I'm glad that you and your parents called the police on your brother when he threatened your lives. Although it has only been verbal up to this point, it could become physical violence at any point, and that is too big of a risk to take.

The sad but accurate truth is that you can't help him. Any attempt coming from his family will most likely be rejected, based on what you've written here, and also based on the patterns in these types of situations. The only way he can get any help is if he seeks it out on his own, at his own initiative.

In the meantime, it is essential that you and your parents keep clear boundaries and protect yourselves. You may want to tell him that you will have no further communication or contact with him until he has 6 months of clean and sober living, and no legal problems behind him. He would also have to be financially responsible and engaging in no illegal behavior.

This page on tough love and this one on parenting adult children will help you. I encourage you and your parents to read these pages thoroughly. The second one includes stories by other families like yours who are dealing with similar situations.

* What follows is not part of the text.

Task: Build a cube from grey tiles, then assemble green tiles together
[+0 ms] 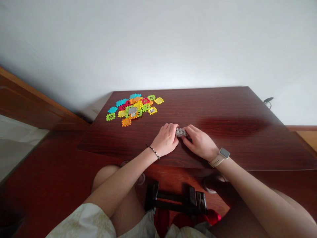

Meanwhile, to manage your stress and do your part in contributing to his healing and recovery, I suggest that you make up your minds that every time you think of him or speak of him, you will include the thought or make a statement such as, "I see him waking up, getting help, and making good decisions." "I choose to see the best in him, and I expect that when the time is right, the best of him will take over and he will heal and become responsible." This is a kind of positive prayer, and I strongly encourage you to develop this skill. It is an antidote to fear and worry.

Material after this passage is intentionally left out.